Defendant Keith Jones was charged with possession of cocaine with intent to distribute and distributing controlled substances near a park or housing project. The trial court granted Jones' motion to suppress evidence, and the state appeals pursuant to OCGA § 5-7-1(a)(4).
The applicable standard of review of an order on a motion to suppress was recently reiterated as follows:
When an appellate court reviews a trial court's order concerning a motion to suppress evidence, the appellate court should be guided by three principles with regard to the interpretation of the trial court's judgment of the facts. First, when a motion to suppress is heard by the trial judge, that judge sits as the trier of facts. The trial judge hears the evidence, and his findings based upon conflicting evidence are analogous to the verdict of a jury and should not be disturbed by a reviewing court if there is any evidence to support it. Second, the trial court's decision with regard to the questions of fact and credibility must be accepted unless clearly erroneous. Third, the reviewing court must construe the evidence most favorably to the upholding of the trial court's findings and judgment.
(Footnote omitted.) Stanford v. State, 251 Ga.App. 87, 88-89(1), 553 S.E.2d 622 (2001).
Viewed in this light, the transcript of the motion to suppress hearing shows that at 10:00 p.m. on November 15, 1998, a Gwinnett County police officer on patrol in an area known for its drug dealing observed a car backed into the driveway of a residence belonging to a known drug offender who was incarcerated. The officer testified that he was “suspicious of the fact there was a car parked there when ordinarily nobody was there,” especially as it was backed into the driveway at night. He also testified that he had never seen that car there before. The officer testified that he parked up the street to observe traffic and a few minutes later saw the same car leave the mobile home park and drive past him. He noticed that the paper “drive-out” tag on the car appeared to have been “on there for a considerable amount of time”-i.e., in excess of the 30 days allowed by OCGA § 40-2-20(c) as then in effect-and pulled the car over and informed the driver, appellee Jones, that he had “stopped him for the drive-out tag.” Jones produced a bill of sale showing a date less than, though nearly, 30 days in the past, and the officer went back to his cruiser to verify whether Jones' license was valid and to ascertain whether there were any warrants outstanding against him. After verifying Jones' license and discovering that there were no warrants for Jones, the officer returned to Jones' car and, while still holding Jones' license and other papers, began to question Jones about what he was doing in the area. Jones told the officer he was at the home of his cousin, who was in jail. The officer then requested permission to search Jones' car for drugs based on Jones being “in a known drug area [parked] in a known drug dealer's front yard,” and Jones consented. The officer returned Jones' license, insurance papers, and bill of sale and searched his car. The officer discovered a bag of what appeared to be crack cocaine when he pulled down the front seat armrest.
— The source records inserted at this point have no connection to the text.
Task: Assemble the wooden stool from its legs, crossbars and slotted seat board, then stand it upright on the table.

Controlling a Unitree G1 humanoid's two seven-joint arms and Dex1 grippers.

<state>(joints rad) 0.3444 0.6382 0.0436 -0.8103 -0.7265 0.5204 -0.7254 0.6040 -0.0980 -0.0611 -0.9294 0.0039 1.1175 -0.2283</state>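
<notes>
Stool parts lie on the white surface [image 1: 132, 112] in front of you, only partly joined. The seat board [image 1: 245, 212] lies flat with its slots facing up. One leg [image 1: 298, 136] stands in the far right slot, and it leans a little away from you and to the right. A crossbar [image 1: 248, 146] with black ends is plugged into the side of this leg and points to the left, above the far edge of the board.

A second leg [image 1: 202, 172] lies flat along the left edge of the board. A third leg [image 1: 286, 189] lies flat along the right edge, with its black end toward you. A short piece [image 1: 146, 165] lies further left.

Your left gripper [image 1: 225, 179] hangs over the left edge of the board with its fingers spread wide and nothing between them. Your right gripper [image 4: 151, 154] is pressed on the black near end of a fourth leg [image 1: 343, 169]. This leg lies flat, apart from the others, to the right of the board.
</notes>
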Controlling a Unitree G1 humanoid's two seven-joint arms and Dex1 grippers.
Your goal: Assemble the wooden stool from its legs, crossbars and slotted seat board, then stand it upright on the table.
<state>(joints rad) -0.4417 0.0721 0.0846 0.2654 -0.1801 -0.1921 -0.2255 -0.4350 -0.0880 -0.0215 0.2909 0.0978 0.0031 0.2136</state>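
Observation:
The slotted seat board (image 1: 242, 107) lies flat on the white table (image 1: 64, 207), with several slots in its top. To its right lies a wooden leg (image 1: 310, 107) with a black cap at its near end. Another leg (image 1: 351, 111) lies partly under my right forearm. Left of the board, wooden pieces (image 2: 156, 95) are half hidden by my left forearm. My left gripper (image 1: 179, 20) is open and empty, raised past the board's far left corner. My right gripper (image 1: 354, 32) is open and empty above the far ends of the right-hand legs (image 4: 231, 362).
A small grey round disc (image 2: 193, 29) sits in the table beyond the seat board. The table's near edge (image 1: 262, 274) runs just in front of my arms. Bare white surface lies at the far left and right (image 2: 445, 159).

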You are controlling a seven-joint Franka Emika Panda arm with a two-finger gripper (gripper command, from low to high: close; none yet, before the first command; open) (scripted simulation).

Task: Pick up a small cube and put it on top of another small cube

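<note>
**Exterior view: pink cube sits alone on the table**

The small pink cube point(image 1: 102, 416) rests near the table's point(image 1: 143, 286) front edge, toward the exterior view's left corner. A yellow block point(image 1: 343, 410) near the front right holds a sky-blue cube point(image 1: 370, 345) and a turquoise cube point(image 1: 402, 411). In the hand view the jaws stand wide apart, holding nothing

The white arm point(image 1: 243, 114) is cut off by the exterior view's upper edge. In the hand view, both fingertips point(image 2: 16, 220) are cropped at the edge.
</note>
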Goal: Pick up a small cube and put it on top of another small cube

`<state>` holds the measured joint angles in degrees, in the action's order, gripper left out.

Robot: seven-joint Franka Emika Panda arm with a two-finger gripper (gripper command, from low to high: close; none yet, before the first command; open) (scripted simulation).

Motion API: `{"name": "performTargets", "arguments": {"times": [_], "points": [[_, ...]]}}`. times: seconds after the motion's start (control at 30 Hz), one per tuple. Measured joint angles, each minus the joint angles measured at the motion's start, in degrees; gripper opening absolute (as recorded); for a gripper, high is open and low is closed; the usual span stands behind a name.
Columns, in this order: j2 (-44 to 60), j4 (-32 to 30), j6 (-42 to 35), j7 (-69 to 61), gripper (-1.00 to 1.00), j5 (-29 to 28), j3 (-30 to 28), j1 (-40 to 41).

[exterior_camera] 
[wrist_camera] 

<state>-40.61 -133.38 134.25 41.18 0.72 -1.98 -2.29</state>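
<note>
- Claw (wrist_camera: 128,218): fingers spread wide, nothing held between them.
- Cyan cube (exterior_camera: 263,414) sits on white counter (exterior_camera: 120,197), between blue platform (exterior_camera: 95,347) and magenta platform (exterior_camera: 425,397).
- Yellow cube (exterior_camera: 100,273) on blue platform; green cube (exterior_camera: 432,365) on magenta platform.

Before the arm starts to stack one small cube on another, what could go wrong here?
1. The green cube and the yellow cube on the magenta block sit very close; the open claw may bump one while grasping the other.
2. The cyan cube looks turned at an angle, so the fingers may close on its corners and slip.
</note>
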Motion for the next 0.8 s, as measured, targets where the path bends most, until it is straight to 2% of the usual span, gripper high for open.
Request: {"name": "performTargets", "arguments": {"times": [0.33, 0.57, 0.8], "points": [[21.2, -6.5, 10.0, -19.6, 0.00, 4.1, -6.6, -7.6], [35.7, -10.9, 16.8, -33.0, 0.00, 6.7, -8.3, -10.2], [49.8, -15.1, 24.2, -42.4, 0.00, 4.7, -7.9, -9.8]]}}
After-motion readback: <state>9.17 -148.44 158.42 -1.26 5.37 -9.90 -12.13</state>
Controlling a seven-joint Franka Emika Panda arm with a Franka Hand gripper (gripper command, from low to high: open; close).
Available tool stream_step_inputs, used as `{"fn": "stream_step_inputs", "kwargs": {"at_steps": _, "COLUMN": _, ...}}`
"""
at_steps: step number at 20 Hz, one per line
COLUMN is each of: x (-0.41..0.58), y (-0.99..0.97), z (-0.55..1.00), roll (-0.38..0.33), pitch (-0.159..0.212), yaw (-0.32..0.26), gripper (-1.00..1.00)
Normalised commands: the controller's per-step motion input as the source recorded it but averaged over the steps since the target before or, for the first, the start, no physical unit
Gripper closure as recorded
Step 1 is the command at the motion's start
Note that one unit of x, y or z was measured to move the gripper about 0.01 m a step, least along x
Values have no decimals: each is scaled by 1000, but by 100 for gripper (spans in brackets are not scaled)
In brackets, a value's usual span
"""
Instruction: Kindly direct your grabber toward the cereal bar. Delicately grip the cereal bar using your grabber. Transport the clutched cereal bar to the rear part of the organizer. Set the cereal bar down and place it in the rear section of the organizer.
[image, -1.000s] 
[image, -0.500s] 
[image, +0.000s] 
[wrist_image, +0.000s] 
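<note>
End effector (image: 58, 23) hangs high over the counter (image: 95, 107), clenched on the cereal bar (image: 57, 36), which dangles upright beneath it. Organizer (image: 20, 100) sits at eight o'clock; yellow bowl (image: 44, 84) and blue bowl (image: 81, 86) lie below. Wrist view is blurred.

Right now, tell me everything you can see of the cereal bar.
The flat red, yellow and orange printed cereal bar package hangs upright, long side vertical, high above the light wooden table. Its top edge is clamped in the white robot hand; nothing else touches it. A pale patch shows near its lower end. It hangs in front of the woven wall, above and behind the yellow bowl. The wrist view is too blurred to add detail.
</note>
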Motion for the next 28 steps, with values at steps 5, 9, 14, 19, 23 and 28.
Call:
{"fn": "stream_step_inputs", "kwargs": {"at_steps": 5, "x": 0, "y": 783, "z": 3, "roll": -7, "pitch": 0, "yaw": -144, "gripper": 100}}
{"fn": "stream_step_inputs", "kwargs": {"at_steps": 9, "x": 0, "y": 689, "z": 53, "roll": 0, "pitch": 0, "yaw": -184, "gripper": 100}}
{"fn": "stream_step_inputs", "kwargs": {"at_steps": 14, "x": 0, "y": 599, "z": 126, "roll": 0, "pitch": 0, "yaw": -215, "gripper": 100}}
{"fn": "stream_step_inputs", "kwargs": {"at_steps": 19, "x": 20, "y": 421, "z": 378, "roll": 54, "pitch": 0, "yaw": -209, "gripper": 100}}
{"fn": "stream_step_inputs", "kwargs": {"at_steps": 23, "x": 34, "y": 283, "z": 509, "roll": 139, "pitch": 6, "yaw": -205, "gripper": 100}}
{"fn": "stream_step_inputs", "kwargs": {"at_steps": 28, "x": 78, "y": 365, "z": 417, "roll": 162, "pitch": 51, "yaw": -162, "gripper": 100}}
1. The trial court found that the officer's belief that the tag was expired justified the initial stop. But the trial court also found that “at the point the officer concluded that [Jones] was not in violation of any traffic offense, absent a reasonable suspicion of some other criminal activity, he had a duty to return [Jones'] license and insurance and terminate the stop, allowing [Jones] to go on his way.” (Emphasis in original.) And as to whether there was a reasonable suspicion of some other criminal activity, the court had earlier concluded in its order that “there are simply no facts to justify a reasonable suspicion of criminal activity[;] all the officer did have or could have had based on the facts in evidence was a generalized hunch.” Thus, the trial court granted Jones' motion to suppress the evidence of contraband.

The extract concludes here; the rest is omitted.